## THE PROBLEM
Lines below starting with the line with "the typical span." and going on through the line with "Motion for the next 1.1" must be output exactly; the rest of the records must be left out.

## RECORDS PROVIDED
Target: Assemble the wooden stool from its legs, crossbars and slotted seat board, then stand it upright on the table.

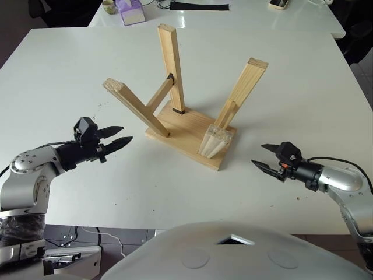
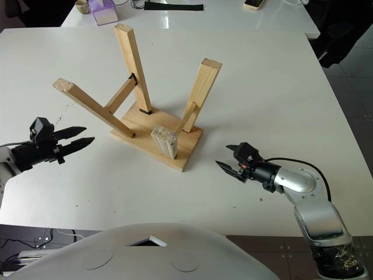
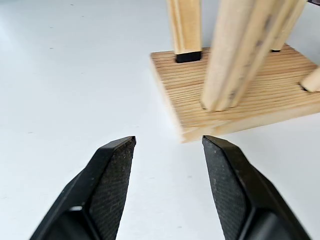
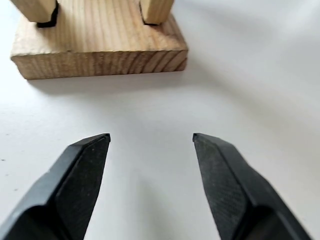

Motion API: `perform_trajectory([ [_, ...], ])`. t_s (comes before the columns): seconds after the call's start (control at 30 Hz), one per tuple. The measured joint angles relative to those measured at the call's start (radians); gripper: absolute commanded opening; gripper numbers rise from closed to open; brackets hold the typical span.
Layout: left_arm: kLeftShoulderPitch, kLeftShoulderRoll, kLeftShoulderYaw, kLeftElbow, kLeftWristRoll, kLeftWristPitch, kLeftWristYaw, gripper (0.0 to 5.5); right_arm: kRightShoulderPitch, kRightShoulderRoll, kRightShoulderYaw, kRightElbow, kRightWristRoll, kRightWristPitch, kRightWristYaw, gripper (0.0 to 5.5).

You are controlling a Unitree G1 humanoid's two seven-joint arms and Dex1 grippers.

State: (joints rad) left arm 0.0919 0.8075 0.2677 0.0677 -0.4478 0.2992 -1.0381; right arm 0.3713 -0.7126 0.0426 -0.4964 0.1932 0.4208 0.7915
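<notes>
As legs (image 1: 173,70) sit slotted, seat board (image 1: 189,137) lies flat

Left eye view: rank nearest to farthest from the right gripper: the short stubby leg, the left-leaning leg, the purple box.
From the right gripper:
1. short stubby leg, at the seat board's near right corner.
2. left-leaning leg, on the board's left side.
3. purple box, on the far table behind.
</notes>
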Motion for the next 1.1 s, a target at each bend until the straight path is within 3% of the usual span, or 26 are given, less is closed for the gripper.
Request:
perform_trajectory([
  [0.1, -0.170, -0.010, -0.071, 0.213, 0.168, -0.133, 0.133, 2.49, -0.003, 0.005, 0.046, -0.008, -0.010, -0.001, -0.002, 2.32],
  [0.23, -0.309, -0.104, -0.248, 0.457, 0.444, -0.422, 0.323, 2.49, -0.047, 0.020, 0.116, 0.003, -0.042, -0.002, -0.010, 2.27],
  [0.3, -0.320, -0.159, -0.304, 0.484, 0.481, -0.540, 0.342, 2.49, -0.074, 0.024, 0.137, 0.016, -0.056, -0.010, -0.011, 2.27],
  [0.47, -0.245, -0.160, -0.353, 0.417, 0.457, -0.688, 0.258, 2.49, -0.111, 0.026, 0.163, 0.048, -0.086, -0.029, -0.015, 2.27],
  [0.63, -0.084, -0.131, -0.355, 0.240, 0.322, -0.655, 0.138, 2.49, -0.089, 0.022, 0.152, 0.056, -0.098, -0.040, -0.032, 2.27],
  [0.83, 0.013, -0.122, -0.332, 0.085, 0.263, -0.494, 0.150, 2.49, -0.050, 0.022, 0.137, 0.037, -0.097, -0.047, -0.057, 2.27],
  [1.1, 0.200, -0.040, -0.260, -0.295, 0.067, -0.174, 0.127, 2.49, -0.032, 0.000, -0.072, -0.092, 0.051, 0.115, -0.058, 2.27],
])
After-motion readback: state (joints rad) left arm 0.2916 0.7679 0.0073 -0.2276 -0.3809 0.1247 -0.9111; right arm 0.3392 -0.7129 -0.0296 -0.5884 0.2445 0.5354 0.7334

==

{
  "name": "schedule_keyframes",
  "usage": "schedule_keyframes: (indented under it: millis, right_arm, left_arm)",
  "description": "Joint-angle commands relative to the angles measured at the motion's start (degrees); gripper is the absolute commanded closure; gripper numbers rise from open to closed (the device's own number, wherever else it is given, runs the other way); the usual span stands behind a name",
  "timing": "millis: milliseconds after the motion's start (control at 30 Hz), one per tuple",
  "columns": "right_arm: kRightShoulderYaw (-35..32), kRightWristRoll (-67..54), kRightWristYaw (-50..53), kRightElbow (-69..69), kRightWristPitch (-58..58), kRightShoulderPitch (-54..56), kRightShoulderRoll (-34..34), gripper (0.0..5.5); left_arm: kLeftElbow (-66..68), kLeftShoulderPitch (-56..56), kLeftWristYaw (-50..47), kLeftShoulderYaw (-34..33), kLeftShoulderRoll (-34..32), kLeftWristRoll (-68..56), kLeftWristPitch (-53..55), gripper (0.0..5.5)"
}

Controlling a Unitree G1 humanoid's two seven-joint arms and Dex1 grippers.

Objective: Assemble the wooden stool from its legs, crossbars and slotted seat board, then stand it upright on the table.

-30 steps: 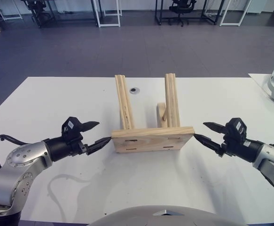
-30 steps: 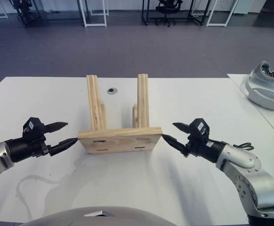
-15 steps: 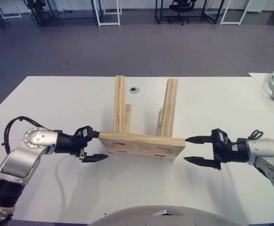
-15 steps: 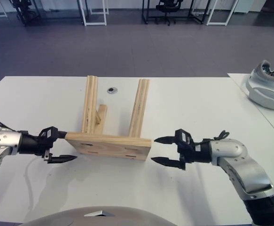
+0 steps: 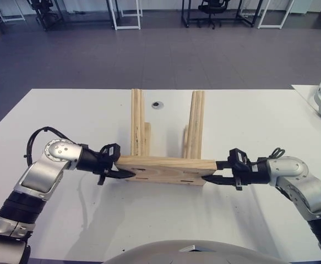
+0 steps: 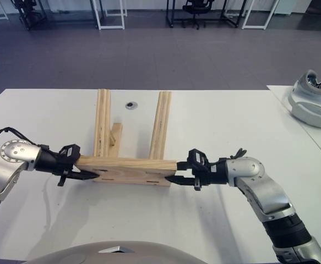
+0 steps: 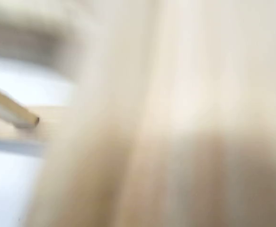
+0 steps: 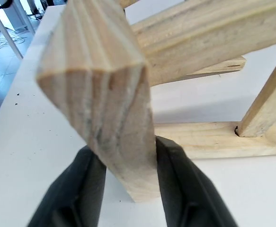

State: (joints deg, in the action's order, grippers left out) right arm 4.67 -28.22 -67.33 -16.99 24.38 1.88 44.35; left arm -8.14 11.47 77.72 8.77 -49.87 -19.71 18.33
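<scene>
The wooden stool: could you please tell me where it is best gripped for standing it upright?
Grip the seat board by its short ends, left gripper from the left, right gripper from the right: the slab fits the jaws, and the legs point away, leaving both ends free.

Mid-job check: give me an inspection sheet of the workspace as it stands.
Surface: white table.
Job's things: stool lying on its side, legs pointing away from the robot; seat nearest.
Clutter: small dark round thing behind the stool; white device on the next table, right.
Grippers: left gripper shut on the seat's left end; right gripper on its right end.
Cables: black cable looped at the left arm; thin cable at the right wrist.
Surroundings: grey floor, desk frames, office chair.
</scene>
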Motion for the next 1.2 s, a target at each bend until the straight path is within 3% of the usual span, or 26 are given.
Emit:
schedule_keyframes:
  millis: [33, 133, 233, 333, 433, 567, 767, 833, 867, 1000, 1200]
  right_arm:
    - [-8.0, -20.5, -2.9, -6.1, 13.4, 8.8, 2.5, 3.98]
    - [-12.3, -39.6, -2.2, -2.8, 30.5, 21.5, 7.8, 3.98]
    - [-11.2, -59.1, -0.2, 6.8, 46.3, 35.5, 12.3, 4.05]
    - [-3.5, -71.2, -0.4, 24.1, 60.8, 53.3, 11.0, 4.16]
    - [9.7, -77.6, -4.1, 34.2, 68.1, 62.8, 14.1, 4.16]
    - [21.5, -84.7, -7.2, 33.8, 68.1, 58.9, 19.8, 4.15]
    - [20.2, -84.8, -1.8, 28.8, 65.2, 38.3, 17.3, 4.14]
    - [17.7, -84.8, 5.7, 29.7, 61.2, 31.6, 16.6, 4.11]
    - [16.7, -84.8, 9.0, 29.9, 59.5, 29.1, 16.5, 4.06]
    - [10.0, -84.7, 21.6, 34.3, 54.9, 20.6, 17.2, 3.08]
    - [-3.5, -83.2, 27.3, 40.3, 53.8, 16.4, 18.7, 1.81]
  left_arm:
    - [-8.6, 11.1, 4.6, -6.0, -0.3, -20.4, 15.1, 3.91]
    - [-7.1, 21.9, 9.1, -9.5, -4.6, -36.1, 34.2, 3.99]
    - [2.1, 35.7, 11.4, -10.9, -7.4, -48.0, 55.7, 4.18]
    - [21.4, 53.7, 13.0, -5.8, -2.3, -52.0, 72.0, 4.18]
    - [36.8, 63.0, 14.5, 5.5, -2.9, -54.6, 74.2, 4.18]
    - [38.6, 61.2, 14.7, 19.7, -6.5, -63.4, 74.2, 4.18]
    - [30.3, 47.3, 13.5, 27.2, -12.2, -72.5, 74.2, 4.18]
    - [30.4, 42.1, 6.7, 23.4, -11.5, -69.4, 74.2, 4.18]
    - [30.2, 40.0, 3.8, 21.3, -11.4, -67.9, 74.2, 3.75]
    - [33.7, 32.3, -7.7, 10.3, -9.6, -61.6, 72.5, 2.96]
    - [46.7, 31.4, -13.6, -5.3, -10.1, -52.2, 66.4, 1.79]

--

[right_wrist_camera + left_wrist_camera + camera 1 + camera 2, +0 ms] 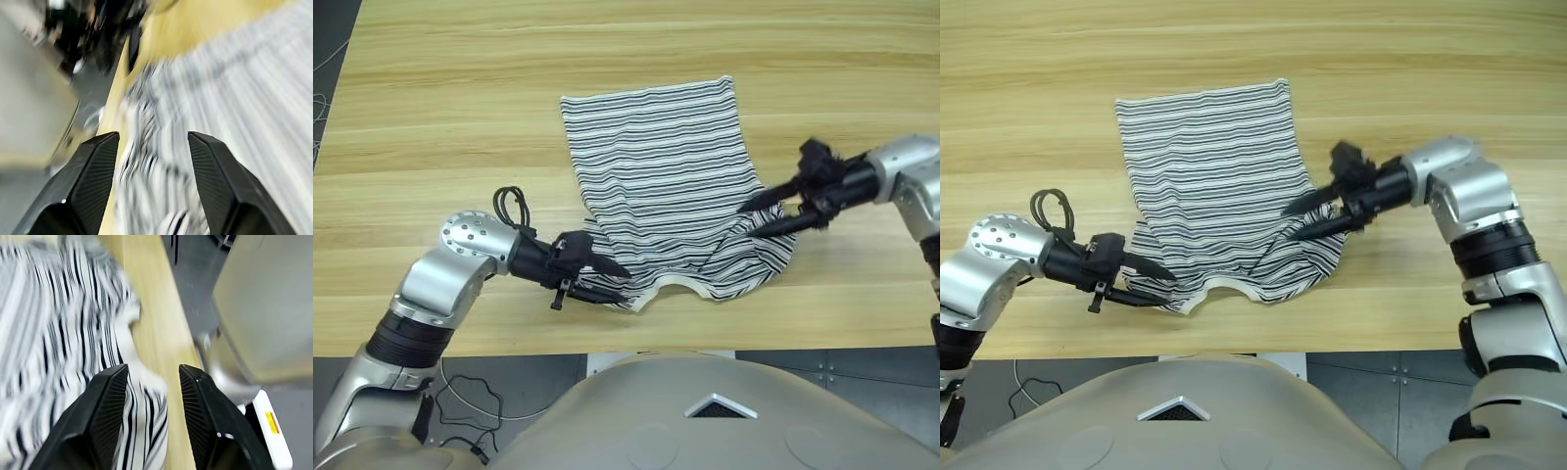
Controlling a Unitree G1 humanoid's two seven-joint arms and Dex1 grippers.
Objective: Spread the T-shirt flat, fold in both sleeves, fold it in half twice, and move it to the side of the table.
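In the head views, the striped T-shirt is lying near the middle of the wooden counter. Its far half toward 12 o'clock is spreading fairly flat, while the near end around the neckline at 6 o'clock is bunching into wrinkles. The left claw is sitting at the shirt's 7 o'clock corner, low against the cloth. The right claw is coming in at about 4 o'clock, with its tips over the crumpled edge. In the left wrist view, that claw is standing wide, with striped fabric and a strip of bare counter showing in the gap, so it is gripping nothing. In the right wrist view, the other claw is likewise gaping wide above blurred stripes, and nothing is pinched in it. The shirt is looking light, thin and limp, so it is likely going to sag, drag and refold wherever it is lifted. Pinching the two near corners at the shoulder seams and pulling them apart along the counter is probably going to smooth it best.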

## SOLVED PROBLEM
Motion API: `perform_trajectory([ [_, ...], ])`. t_s (comes before the columns): seconds after the call's start (control at 30 Hz), one per tuple. The measured joint angles relative to those measured at the call's start (radians); gripper: absolute commanded opening; gripper numbers rise from closed to open; brackets hold the typical span.
Layout: left_arm: kLeftShoulderPitch, kLeftShoulderRoll, kLeftShoulderYaw, kLeftElbow, kLeftWristRoll, kLeftWristPitch, kLeftWristYaw, gripper (0.0 to 5.5); right_arm: kRightShoulderPitch, kRightShoulderRoll, kRightShoulderYaw, kRightElbow, kRightWristRoll, kRightWristPitch, kRightWristYaw, gripper (0.0 to 5.5).

You are controlling a Unitree G1 humanoid's two seven-joint arms and Dex1 grippers.

State: (joints rad) left arm 0.0919 0.8075 0.2677 0.0677 -0.4478 0.2992 -1.0381; right arm 0.3713 -0.7126 0.0426 -0.4964 0.1932 0.4208 0.7915
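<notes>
As legs (image 1: 173,70) sit slotted, seat board (image 1: 189,137) lies flat

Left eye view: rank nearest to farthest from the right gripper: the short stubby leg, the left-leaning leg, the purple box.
From the right gripper:
1. short stubby leg, at the seat board's near right corner.
2. left-leaning leg, on the board's left side.
3. purple box, on the far table behind.
</notes>
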Motion for the next 1.1 s, a target at each bend until the straight path is within 3% of the usual span, or 26 are given, less is closed for the gripper.

This answer requires nothing else.